TiO2 nanotube arrays decorated with plasmonic Cu, CuO nanoparticles, and eosin Y dye as efficient photoanode for water splitting

Photoelectrochemical (PEC) splitting of water over a semiconductor is an ideal and clean way to produce hydrogen by using solar energy. Herein, a photoanode of TiO2 nanotube arrays (TNTA) was decorated with environment-friendly Cu-based nanomaterials through a two-step electrochemical process, followed by sensitization with eosin Y dye, for PEC water splitting. The confirmations of Cu and CuO on the surface of TNTA were recorded by XRD combined with XPS techniques. The obtained Cu-CuO/TNTA and Eosin Y/Cu-CuO/TNTA electrodes exhibit good light absorption abilities in the range of 380-600 nm, and the adsorption of Eosin Y is enhanced.
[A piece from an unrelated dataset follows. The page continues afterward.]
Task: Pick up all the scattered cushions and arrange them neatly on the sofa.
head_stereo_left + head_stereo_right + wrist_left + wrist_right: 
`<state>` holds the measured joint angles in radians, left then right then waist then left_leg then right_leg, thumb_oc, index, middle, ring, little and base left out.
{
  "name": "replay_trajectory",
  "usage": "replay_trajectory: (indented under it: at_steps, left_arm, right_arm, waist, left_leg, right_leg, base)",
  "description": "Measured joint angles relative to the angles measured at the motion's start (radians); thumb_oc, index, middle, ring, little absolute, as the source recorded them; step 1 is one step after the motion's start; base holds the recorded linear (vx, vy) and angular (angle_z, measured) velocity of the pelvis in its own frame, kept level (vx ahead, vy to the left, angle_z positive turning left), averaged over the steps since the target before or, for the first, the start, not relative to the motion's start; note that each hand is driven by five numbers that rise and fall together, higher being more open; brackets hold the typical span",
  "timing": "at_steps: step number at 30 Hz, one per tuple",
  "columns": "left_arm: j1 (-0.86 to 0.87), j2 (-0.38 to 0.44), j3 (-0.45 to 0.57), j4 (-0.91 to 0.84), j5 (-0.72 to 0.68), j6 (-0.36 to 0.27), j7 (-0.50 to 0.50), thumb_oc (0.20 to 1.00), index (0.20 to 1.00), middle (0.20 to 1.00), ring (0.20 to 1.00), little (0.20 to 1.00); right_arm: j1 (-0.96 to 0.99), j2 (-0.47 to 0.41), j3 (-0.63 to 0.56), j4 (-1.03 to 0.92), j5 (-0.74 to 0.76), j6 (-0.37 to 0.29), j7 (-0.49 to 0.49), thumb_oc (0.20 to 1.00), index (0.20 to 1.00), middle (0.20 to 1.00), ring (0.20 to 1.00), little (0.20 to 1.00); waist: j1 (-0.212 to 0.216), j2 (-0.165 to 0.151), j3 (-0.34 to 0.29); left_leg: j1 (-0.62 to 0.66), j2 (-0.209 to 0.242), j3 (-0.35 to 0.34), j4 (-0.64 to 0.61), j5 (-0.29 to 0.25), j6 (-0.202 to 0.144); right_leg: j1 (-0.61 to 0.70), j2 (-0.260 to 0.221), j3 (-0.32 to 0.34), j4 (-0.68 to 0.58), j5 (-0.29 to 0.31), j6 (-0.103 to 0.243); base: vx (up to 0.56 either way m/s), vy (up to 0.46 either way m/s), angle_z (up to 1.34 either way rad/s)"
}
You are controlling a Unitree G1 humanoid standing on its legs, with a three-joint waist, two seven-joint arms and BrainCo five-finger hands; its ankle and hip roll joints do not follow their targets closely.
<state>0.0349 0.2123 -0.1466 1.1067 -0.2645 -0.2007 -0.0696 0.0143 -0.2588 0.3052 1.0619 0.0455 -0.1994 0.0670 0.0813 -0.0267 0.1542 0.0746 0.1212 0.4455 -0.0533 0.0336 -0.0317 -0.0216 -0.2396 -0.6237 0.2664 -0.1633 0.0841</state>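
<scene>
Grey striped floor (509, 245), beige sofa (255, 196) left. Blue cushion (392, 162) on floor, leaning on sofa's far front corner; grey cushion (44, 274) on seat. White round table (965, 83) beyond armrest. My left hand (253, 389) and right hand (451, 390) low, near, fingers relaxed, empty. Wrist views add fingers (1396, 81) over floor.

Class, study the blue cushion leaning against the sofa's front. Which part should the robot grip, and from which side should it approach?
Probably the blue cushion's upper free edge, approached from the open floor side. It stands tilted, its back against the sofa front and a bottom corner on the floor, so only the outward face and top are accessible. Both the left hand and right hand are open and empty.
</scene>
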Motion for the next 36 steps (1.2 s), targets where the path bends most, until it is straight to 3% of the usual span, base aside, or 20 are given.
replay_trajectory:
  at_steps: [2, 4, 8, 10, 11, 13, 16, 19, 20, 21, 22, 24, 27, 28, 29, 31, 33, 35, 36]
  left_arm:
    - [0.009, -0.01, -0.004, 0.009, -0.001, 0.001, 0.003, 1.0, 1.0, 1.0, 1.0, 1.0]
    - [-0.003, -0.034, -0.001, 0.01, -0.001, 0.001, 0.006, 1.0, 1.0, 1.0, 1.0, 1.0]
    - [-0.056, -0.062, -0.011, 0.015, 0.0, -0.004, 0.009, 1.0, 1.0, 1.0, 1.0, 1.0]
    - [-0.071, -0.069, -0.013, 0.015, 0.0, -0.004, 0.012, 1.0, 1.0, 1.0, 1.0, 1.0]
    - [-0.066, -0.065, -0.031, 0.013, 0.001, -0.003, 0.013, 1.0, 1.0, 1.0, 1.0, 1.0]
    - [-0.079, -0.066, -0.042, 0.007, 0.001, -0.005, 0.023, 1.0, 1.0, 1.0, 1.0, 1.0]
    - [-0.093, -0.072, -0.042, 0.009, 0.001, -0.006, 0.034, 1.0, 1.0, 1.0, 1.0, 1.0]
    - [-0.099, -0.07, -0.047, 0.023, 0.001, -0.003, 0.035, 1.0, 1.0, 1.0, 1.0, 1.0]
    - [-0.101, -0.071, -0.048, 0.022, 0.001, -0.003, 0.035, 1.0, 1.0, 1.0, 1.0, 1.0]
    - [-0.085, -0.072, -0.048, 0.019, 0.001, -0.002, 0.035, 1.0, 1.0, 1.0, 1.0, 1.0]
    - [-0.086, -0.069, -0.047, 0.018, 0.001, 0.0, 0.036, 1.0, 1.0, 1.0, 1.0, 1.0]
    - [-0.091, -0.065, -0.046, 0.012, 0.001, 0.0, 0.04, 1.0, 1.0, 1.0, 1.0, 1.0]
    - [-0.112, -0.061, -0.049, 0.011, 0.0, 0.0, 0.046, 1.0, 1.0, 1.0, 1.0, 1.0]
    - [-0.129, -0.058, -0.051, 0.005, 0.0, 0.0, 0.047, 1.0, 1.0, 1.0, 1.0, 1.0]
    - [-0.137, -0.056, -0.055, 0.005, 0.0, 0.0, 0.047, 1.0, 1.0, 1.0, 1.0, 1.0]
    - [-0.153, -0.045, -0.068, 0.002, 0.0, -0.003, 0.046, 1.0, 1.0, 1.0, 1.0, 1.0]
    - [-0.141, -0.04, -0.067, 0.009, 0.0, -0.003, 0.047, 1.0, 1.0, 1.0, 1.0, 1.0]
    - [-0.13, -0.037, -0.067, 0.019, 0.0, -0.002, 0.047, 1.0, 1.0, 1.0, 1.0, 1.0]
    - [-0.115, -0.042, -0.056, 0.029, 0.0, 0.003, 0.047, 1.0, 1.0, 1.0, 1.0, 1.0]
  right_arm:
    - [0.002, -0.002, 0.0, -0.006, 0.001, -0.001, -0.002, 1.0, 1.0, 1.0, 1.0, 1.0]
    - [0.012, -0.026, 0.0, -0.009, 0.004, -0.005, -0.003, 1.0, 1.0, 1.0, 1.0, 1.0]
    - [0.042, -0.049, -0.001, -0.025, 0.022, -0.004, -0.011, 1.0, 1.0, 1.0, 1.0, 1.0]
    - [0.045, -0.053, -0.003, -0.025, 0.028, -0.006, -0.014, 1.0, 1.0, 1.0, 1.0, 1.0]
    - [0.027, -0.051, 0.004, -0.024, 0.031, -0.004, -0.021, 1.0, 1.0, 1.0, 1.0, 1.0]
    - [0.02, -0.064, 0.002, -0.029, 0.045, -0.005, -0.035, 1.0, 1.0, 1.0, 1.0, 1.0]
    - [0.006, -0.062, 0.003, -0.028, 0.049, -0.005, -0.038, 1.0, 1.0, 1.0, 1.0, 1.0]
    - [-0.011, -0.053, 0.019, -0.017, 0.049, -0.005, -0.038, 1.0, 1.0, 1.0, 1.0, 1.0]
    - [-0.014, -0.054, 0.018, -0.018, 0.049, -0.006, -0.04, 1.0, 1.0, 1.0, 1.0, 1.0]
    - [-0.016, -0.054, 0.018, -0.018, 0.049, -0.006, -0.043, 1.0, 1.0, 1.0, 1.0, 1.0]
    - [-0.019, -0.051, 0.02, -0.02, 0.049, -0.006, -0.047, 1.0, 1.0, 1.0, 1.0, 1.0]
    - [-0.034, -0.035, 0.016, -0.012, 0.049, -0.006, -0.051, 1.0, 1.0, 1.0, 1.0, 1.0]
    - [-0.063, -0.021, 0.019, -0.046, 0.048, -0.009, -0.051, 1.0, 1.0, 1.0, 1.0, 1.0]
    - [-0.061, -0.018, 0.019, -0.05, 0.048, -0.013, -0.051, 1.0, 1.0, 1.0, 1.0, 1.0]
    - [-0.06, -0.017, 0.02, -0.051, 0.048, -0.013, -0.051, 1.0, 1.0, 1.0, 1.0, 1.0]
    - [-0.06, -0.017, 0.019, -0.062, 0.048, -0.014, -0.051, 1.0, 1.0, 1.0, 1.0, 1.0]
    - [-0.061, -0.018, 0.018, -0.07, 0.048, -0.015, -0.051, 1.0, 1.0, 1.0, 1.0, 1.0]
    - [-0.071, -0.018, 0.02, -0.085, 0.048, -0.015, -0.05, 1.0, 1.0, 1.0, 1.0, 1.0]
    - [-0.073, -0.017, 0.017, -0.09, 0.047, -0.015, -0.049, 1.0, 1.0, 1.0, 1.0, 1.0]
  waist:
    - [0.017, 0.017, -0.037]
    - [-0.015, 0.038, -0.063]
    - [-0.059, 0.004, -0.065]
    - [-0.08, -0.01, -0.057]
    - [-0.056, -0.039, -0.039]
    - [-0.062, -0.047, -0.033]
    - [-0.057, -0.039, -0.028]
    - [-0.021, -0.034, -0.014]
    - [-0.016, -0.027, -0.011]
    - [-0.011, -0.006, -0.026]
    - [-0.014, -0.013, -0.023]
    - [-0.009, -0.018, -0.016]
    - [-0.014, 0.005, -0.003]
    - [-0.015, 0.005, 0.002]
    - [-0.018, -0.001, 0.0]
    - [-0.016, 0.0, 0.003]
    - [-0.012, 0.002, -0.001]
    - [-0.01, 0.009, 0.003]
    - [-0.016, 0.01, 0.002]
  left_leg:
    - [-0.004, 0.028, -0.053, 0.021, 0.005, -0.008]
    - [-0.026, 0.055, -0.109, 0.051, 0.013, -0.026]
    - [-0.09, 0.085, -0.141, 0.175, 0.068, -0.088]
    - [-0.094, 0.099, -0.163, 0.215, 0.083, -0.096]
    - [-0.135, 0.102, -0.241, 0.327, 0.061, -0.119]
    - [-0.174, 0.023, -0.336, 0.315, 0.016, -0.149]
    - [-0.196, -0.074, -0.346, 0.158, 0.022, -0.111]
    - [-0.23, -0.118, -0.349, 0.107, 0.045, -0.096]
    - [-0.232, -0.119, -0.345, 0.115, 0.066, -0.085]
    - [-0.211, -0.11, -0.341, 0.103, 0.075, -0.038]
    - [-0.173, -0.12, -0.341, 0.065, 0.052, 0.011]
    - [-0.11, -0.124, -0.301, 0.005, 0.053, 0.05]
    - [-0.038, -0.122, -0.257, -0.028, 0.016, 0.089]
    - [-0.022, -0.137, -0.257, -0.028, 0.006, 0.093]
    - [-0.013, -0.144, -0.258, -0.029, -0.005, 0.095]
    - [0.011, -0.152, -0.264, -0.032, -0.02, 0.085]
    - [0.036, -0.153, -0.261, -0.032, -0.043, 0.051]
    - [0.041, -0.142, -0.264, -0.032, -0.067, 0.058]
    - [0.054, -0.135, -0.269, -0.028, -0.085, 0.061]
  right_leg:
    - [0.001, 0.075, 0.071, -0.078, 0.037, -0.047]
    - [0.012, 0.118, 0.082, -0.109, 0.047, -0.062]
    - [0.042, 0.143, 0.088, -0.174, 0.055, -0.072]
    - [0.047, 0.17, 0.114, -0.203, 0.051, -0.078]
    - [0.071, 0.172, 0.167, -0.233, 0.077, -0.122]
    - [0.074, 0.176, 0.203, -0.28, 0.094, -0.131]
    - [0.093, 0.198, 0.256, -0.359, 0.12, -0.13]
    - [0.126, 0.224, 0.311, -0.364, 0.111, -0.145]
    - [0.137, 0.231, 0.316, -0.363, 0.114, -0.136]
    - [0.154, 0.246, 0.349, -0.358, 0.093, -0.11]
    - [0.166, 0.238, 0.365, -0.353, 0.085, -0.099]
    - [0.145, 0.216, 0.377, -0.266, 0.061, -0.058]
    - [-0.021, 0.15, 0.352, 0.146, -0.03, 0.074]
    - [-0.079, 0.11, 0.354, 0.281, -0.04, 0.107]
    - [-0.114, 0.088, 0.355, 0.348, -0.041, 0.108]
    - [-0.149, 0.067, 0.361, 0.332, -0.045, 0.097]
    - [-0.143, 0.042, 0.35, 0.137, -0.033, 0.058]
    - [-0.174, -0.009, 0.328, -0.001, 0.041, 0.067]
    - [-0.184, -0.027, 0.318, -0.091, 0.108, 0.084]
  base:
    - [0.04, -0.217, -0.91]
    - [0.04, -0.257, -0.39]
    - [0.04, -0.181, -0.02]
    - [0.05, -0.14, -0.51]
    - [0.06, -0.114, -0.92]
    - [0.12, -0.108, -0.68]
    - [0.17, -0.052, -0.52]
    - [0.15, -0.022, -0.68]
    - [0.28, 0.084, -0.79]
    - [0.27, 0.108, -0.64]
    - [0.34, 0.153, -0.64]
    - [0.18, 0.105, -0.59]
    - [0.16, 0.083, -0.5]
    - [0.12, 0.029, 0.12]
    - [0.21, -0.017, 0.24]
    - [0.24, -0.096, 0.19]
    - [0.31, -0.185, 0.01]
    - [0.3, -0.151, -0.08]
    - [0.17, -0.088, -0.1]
Based on the analysis of the charge transfer resistance and energy levels of Cu, CuO, TiO2, and eosin Y, it can be found that the deposition of Cu-CuO and eosin Y on TNTA can greatly accelerate the interface charge transfer, resulting in enhanced PEC performances. Moreover, the plasmonic Cu and eosin Y can help to harvest more visible light and further improve the photocurrent density.